*SUPPLIED MATERIAL*
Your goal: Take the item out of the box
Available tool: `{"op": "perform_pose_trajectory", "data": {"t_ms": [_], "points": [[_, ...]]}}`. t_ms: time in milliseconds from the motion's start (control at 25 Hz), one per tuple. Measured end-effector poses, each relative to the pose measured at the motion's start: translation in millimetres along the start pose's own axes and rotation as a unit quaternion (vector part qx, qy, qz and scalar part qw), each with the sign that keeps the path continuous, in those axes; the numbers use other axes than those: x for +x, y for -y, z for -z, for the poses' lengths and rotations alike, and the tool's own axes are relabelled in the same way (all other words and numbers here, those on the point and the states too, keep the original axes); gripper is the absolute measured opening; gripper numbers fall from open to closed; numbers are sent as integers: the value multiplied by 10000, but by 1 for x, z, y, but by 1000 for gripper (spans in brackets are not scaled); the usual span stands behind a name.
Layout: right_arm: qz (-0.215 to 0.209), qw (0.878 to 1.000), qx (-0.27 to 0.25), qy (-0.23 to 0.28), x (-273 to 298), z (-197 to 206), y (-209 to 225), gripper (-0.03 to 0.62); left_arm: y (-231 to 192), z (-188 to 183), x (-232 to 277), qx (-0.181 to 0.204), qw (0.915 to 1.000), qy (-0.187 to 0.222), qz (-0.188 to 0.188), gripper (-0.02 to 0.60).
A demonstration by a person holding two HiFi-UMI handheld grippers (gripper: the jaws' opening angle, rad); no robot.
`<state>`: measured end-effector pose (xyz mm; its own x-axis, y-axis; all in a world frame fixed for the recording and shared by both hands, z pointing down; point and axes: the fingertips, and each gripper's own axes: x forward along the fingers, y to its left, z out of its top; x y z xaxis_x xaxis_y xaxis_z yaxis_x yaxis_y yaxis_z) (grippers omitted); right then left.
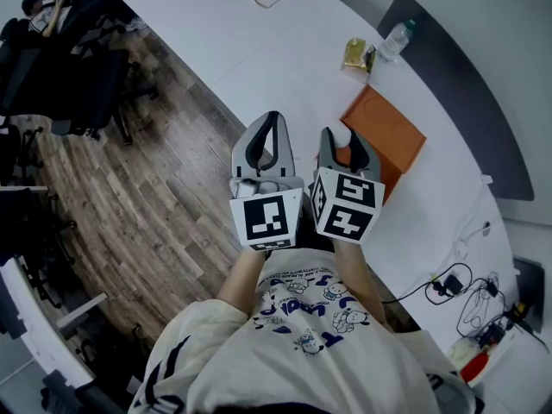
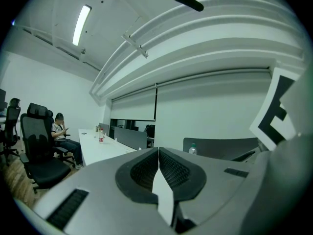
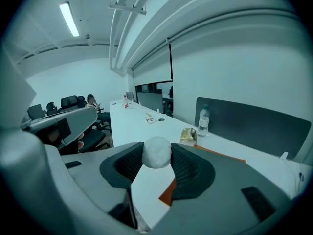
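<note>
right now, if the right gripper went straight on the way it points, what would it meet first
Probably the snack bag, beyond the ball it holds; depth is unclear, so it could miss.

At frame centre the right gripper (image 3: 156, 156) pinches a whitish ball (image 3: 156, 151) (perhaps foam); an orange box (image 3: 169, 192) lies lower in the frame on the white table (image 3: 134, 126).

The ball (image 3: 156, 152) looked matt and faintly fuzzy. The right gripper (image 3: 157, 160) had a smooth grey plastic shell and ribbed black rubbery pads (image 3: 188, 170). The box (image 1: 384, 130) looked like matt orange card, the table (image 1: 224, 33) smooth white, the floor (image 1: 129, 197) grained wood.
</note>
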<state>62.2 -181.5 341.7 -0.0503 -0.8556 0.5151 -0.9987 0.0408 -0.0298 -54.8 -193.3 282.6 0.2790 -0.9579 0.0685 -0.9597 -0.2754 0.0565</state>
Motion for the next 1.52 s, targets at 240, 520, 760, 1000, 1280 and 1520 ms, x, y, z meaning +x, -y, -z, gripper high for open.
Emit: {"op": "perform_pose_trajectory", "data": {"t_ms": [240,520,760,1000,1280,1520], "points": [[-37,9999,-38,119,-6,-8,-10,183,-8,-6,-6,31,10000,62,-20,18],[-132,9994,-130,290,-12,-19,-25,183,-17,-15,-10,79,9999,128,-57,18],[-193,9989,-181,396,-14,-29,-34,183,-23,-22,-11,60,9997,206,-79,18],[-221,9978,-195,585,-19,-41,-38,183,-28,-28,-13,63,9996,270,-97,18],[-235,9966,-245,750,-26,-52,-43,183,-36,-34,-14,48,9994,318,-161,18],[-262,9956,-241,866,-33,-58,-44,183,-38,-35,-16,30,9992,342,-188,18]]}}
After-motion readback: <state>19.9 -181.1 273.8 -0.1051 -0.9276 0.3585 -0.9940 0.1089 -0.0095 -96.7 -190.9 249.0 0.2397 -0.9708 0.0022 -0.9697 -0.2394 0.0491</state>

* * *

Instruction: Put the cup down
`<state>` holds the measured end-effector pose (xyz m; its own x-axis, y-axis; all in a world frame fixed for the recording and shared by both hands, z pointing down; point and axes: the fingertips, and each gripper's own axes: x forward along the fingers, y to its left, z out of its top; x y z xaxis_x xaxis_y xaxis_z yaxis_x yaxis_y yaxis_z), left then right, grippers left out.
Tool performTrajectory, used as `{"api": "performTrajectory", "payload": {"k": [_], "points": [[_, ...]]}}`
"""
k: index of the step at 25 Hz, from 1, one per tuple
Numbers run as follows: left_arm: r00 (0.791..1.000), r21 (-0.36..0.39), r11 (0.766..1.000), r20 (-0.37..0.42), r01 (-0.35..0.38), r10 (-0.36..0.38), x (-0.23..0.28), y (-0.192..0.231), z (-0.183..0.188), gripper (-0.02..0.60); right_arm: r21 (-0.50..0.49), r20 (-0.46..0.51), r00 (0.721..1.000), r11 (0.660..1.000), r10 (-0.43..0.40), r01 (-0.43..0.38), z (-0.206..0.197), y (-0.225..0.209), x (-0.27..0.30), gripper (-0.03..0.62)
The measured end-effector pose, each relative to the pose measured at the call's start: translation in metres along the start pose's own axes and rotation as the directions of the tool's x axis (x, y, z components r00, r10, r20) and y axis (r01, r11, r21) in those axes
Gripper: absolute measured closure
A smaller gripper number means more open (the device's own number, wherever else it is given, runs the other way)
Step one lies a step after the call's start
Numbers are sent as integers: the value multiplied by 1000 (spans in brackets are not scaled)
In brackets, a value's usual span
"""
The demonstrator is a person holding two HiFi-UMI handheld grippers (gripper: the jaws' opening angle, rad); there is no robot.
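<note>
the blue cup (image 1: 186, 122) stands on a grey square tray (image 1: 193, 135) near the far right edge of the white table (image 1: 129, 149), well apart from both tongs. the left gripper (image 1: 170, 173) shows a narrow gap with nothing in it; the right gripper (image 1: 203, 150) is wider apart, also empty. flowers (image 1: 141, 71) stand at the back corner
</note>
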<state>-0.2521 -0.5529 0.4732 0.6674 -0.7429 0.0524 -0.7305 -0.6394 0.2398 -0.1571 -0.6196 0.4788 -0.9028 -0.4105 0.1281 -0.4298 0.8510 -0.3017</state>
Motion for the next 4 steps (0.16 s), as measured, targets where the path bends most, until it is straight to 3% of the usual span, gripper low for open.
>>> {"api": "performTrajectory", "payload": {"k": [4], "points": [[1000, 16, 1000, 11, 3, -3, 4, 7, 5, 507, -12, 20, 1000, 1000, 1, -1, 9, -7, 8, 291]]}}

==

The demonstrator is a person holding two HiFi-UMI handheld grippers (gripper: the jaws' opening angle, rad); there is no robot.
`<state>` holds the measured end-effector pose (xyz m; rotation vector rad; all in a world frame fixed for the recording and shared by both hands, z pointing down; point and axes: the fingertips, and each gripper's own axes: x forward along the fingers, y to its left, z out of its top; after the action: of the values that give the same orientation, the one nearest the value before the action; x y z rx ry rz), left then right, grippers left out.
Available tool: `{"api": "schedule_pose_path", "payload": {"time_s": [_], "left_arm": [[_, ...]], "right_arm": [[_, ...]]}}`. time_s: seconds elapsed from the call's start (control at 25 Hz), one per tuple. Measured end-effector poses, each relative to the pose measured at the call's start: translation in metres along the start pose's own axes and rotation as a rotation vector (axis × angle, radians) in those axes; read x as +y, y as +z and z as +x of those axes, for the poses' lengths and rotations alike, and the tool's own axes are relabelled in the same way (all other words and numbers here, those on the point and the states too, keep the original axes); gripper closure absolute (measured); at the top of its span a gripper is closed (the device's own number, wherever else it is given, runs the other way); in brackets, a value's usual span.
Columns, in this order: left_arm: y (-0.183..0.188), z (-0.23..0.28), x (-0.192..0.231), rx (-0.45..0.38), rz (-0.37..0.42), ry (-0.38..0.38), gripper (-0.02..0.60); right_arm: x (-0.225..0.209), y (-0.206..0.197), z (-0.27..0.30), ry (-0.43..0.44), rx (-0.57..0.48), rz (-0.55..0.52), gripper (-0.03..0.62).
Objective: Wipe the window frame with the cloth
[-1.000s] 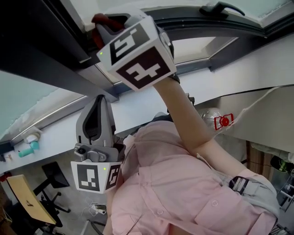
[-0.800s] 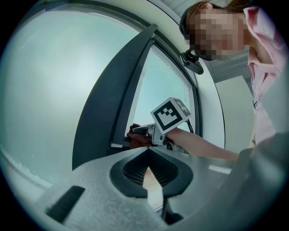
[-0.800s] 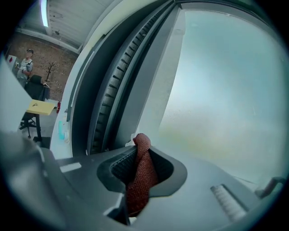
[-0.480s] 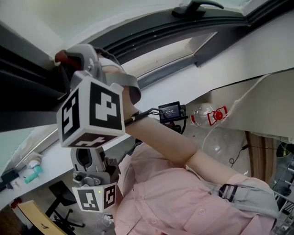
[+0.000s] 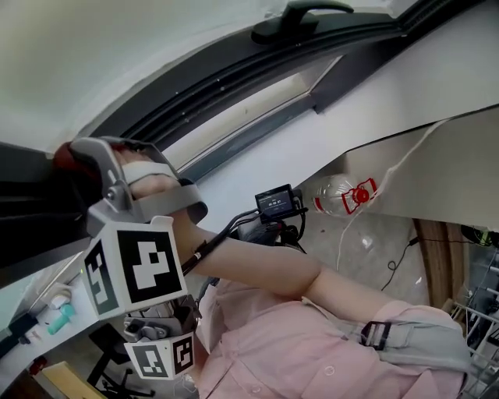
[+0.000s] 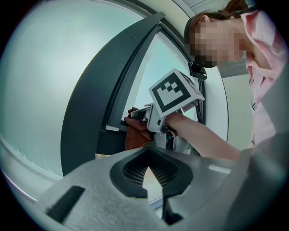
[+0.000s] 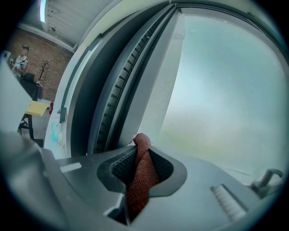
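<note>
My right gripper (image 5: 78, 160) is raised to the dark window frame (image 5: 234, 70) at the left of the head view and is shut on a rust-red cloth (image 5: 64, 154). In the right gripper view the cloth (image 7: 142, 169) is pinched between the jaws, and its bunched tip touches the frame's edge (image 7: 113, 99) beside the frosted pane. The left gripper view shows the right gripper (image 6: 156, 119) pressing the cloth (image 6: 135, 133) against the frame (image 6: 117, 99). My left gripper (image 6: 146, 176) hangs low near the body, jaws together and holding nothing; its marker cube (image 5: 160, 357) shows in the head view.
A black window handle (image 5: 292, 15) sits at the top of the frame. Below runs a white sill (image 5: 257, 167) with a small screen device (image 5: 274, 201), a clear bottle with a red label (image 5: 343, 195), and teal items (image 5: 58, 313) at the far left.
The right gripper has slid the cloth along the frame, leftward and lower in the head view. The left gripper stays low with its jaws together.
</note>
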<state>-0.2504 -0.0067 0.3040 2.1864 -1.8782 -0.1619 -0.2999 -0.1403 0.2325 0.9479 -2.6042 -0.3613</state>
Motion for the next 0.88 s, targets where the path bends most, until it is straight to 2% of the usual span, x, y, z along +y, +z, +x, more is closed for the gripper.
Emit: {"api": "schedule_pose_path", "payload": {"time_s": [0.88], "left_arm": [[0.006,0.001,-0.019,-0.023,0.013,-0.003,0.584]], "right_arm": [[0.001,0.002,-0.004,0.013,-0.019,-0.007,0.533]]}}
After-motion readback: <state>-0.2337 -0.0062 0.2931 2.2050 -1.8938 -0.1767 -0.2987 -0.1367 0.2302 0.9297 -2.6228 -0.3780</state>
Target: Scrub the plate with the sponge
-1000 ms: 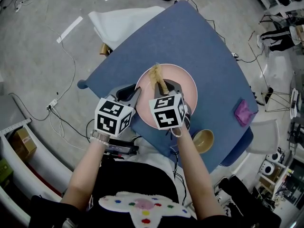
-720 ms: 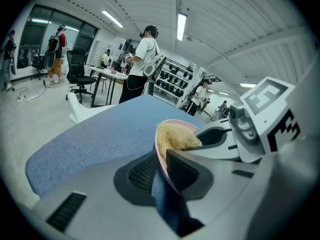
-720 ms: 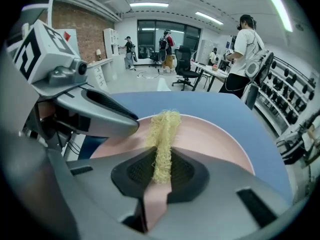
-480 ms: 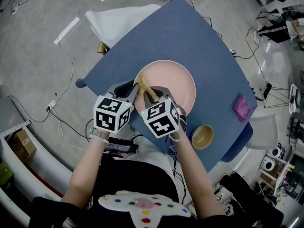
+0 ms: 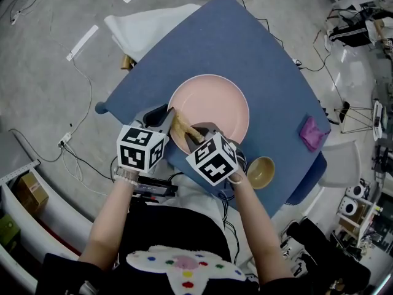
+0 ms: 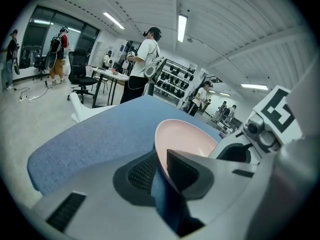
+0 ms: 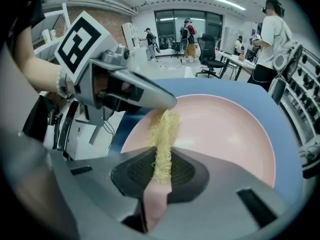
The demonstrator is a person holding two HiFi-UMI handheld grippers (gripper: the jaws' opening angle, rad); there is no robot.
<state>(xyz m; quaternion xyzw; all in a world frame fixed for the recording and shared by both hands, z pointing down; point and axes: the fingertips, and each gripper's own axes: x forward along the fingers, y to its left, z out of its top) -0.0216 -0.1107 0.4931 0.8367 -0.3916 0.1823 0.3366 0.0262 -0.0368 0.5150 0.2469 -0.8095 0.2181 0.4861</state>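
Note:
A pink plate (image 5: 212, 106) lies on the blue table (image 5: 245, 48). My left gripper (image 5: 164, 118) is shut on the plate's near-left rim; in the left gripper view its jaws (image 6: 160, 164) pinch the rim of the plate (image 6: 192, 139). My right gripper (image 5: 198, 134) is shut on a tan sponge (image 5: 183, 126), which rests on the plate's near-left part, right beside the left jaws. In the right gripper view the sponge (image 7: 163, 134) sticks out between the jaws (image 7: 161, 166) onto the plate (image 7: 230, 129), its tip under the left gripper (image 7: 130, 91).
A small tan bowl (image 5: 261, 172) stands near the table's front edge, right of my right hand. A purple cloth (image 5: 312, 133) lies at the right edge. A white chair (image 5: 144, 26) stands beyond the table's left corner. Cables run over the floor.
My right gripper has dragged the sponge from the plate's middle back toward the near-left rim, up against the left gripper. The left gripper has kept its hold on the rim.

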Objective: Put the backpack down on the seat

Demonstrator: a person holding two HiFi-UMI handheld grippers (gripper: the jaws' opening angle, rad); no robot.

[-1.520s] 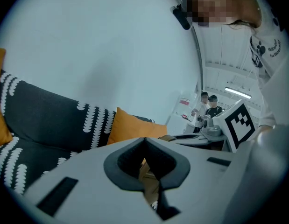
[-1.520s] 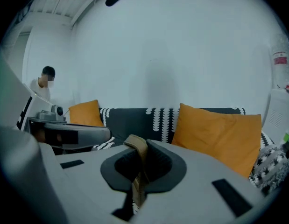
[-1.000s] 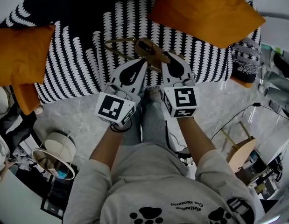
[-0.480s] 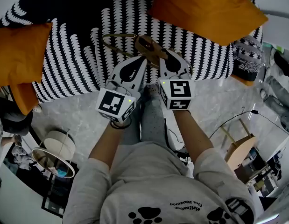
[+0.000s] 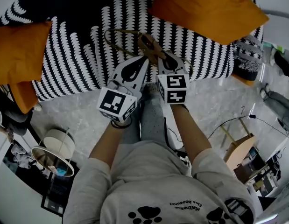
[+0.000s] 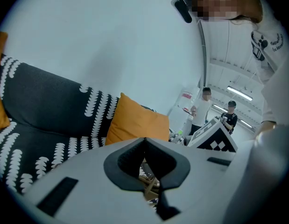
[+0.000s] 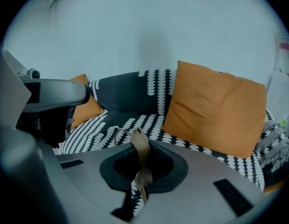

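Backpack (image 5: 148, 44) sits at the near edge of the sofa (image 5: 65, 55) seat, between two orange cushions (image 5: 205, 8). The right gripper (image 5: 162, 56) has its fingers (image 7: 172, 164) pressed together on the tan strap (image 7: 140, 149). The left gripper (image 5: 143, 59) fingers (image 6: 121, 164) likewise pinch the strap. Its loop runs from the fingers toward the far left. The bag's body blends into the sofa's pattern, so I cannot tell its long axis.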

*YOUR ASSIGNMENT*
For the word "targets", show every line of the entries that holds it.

*ANSWER TO THE PROBLEM*
Motion for the next 1.52 s, targets at 240, 520, 760, 1000, 1280 and 1520 ms, x, y, z meaning +x, -y, -z, gripper high for open.
Motion for the next 4 steps (0.16 s), as measured, targets where the path bends most, until it is straight to 3% of the usual span, gripper low for open.
Motion for the next 0.88 s, targets where the path bends most, until it is straight to 2% of the usual span, x, y, z along +y, +z, +x, more is closed for the gripper.

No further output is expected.